Exercise aim – Your reply is to be the lines below, exactly as written, with images omitted.

Collected data –

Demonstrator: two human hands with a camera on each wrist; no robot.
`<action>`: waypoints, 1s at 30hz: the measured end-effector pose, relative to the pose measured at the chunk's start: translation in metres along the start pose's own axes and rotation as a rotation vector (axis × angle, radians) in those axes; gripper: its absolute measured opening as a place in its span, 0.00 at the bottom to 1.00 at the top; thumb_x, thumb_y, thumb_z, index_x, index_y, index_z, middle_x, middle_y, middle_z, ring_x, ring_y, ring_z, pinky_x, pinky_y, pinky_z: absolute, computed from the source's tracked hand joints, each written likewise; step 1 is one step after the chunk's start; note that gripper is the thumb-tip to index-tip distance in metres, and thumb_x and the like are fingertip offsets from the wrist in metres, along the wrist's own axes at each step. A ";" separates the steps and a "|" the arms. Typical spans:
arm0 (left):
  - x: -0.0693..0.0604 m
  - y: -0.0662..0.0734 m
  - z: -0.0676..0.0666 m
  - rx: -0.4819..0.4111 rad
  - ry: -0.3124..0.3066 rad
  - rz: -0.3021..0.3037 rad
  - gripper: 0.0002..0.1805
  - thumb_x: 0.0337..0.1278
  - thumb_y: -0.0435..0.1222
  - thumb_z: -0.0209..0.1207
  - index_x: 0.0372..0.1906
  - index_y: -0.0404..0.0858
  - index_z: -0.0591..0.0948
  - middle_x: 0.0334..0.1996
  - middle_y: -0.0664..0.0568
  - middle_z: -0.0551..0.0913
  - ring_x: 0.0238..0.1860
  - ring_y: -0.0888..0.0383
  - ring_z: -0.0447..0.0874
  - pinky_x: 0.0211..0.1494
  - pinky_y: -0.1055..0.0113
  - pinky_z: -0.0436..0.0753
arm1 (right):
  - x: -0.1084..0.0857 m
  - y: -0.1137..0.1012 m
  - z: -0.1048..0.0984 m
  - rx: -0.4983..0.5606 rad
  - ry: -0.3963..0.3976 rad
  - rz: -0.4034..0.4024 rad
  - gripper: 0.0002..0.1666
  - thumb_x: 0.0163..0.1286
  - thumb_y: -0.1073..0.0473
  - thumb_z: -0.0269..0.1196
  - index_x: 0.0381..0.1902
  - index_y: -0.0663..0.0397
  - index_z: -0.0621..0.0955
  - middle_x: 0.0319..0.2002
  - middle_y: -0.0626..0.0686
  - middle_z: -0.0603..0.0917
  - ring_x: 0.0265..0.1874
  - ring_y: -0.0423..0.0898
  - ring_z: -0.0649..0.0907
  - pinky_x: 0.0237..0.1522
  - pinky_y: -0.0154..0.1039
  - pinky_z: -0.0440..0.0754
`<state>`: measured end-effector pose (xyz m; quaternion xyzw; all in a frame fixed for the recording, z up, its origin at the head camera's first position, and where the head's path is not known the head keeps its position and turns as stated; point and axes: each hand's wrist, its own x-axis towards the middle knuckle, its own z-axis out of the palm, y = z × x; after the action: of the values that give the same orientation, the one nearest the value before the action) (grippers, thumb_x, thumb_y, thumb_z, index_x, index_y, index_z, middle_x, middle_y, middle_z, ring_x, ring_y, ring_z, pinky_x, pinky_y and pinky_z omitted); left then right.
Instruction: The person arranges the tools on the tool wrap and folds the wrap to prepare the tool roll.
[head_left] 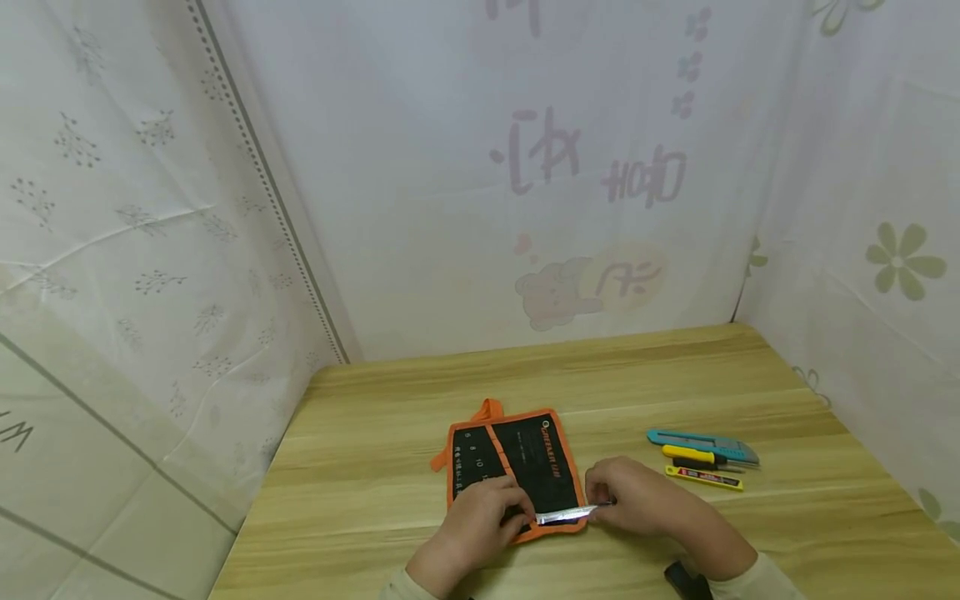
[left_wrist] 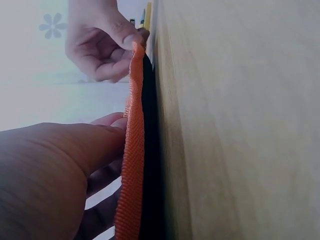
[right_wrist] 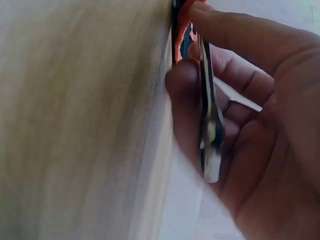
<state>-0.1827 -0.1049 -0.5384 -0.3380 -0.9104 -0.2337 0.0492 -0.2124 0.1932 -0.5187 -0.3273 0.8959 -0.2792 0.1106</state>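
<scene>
A black tool pouch [head_left: 528,458] with orange trim and printed size numbers lies flat on the table. Across its lower right part lies a slim silver metal tool [head_left: 564,515]; its exact kind is unclear. My right hand [head_left: 633,496] pinches that tool near its right end, beside the pouch's edge. In the right wrist view the metal tool [right_wrist: 207,110] runs between thumb and fingers. My left hand [head_left: 483,517] pinches the pouch by its orange-trimmed pocket edge, close to the tool's left end. Orange trim [left_wrist: 132,150] partly hides the left fingertips in the left wrist view.
To the right on the wooden table [head_left: 375,467] lie a teal utility knife [head_left: 738,451], a yellow-and-black handled screwdriver [head_left: 690,454], a dark slim item [head_left: 693,464] and a yellow narrow case [head_left: 703,477]. Patterned cloth [head_left: 420,208] hangs behind and at both sides.
</scene>
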 end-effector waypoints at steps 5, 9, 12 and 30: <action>-0.001 -0.001 0.000 -0.008 -0.006 -0.010 0.05 0.66 0.43 0.71 0.36 0.60 0.87 0.33 0.74 0.77 0.33 0.77 0.74 0.40 0.77 0.78 | -0.003 0.003 -0.001 -0.082 0.018 0.046 0.18 0.61 0.39 0.77 0.28 0.31 0.77 0.24 0.33 0.75 0.23 0.33 0.73 0.25 0.35 0.72; -0.001 0.000 0.000 -0.016 -0.006 -0.014 0.05 0.65 0.43 0.72 0.35 0.60 0.87 0.33 0.74 0.77 0.33 0.77 0.74 0.40 0.76 0.78 | -0.007 0.008 -0.008 -0.009 -0.028 0.004 0.14 0.59 0.56 0.78 0.36 0.36 0.82 0.29 0.36 0.77 0.28 0.34 0.75 0.31 0.34 0.76; -0.001 0.000 -0.001 -0.020 -0.005 -0.016 0.06 0.65 0.43 0.72 0.35 0.59 0.87 0.33 0.74 0.77 0.33 0.77 0.74 0.40 0.76 0.78 | -0.014 0.012 -0.015 0.046 -0.047 -0.009 0.20 0.53 0.68 0.75 0.39 0.40 0.84 0.34 0.39 0.76 0.32 0.35 0.76 0.34 0.34 0.78; 0.000 0.001 -0.001 -0.029 0.004 -0.015 0.05 0.66 0.42 0.72 0.36 0.59 0.87 0.33 0.73 0.77 0.33 0.77 0.74 0.39 0.77 0.77 | -0.012 0.013 -0.017 0.042 0.048 -0.080 0.12 0.57 0.60 0.80 0.35 0.36 0.91 0.31 0.36 0.76 0.30 0.34 0.75 0.31 0.31 0.77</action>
<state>-0.1819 -0.1045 -0.5375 -0.3316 -0.9092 -0.2478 0.0442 -0.2166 0.2167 -0.5116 -0.3536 0.8784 -0.3101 0.0848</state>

Answer for this exercise –
Demonstrator: two human hands with a camera on each wrist; no robot.
`<action>`: waypoints, 1s at 30hz: the measured end-effector pose, relative to the pose measured at the chunk's start: translation in metres along the start pose's own axes and rotation as a rotation vector (axis × angle, radians) in those axes; gripper: its absolute measured opening as a place in its span, 0.00 at the bottom to 1.00 at the top; thumb_x, thumb_y, thumb_z, index_x, index_y, index_z, middle_x, middle_y, middle_z, ring_x, ring_y, ring_z, pinky_x, pinky_y, pinky_z: absolute, computed from the source's tracked hand joints, each written likewise; step 1 is one step after the chunk's start; note that gripper is the thumb-tip to index-tip distance in metres, and thumb_x and the like are fingertip offsets from the wrist in metres, along the wrist's own axes at each step. A ";" separates the steps and a "|" the arms. Typical spans:
arm0 (left):
  - x: -0.0693..0.0604 m
  - y: -0.0662..0.0734 m
  - z: -0.0676..0.0666 m
  - rx: -0.4819..0.4111 rad
  - ry: -0.3124..0.3066 rad
  - rz: -0.3021..0.3037 rad
  - gripper: 0.0002..0.1805
  - thumb_x: 0.0337..0.1278
  - thumb_y: -0.0435..0.1222
  - thumb_z: -0.0209..0.1207
  - index_x: 0.0372..0.1906
  - index_y: -0.0404..0.0858
  - index_z: -0.0591..0.0948
  - middle_x: 0.0334..0.1996
  - middle_y: -0.0664..0.0568
  - middle_z: -0.0551..0.0913
  - ring_x: 0.0238..0.1860
  - ring_y: -0.0888..0.0383
  - ring_z: -0.0447..0.0874
  - pinky_x: 0.0211..0.1494
  - pinky_y: -0.1055..0.0113
  - pinky_z: -0.0436..0.0753
arm1 (right):
  - x: -0.1084..0.0857 m
  - y: -0.1137..0.1012 m
  - z: -0.1048..0.0984 m
  - rx: -0.4983..0.5606 rad
  - ry: -0.3963..0.3976 rad
  - rz: -0.4034..0.4024 rad
  - gripper: 0.0002..0.1666
  - thumb_x: 0.0163..0.1286
  - thumb_y: -0.1073..0.0473
  - thumb_z: -0.0269..0.1196
  - index_x: 0.0381..0.1902
  - index_y: -0.0663..0.0397
  - index_z: -0.0621..0.0955
  - middle_x: 0.0319..0.2002
  - middle_y: -0.0626..0.0686
  - middle_z: -0.0603..0.0917
  - ring_x: 0.0265..0.1874
  - ring_y: -0.0423..0.0898
  - ring_z: -0.0649..0.0907
  - pinky_x: 0.0237..0.1522
  - pinky_y: -0.0154..0.1039
  - pinky_z: -0.0440..0.0754
`<state>`: measured end-effector pose (xyz m; quaternion xyzw; all in a frame fixed for the recording, z up, its origin at the head camera's first position, and where the head's path is not known the head keeps its position and turns as stated; point and axes: each hand's wrist, its own x-axis towards the middle knuckle, its own z-axis out of the palm, y = z × x; after the action: of the values that give the same orientation, the one nearest the value before the action) (grippers, thumb_x, thumb_y, thumb_z, index_x, index_y, index_z, middle_x, middle_y, middle_z, ring_x, ring_y, ring_z, pinky_x, pinky_y and pinky_z omitted); left then right.
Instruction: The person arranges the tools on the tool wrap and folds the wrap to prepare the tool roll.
[head_left] 
[left_wrist] 
[right_wrist] 
<state>-0.1827 -0.1049 -0.5384 -0.3380 -0.9104 -0.2337 0.0492 -0.2124 0.1932 -0.5187 -0.3273 0.8959 -0.2792 0.1106</state>
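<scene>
A black tool pouch [head_left: 528,458] with orange trim and printed size numbers lies flat on the table. Across its lower right part lies a slim silver metal tool [head_left: 564,515]; its exact kind is unclear. My right hand [head_left: 633,496] pinches that tool near its right end, beside the pouch's edge. In the right wrist view the metal tool [right_wrist: 207,110] runs between thumb and fingers. My left hand [head_left: 483,517] pinches the pouch by its orange-trimmed pocket edge, close to the tool's left end. Orange trim [left_wrist: 132,150] partly hides the left fingertips in the left wrist view.
To the right on the wooden table [head_left: 375,467] lie a teal utility knife [head_left: 738,451], a yellow-and-black handled screwdriver [head_left: 690,454], a dark slim item [head_left: 693,464] and a yellow narrow case [head_left: 703,477]. Patterned cloth [head_left: 420,208] hangs behind and at both sides.
</scene>
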 end-effector waypoints at steps 5, 9, 12 and 30: <action>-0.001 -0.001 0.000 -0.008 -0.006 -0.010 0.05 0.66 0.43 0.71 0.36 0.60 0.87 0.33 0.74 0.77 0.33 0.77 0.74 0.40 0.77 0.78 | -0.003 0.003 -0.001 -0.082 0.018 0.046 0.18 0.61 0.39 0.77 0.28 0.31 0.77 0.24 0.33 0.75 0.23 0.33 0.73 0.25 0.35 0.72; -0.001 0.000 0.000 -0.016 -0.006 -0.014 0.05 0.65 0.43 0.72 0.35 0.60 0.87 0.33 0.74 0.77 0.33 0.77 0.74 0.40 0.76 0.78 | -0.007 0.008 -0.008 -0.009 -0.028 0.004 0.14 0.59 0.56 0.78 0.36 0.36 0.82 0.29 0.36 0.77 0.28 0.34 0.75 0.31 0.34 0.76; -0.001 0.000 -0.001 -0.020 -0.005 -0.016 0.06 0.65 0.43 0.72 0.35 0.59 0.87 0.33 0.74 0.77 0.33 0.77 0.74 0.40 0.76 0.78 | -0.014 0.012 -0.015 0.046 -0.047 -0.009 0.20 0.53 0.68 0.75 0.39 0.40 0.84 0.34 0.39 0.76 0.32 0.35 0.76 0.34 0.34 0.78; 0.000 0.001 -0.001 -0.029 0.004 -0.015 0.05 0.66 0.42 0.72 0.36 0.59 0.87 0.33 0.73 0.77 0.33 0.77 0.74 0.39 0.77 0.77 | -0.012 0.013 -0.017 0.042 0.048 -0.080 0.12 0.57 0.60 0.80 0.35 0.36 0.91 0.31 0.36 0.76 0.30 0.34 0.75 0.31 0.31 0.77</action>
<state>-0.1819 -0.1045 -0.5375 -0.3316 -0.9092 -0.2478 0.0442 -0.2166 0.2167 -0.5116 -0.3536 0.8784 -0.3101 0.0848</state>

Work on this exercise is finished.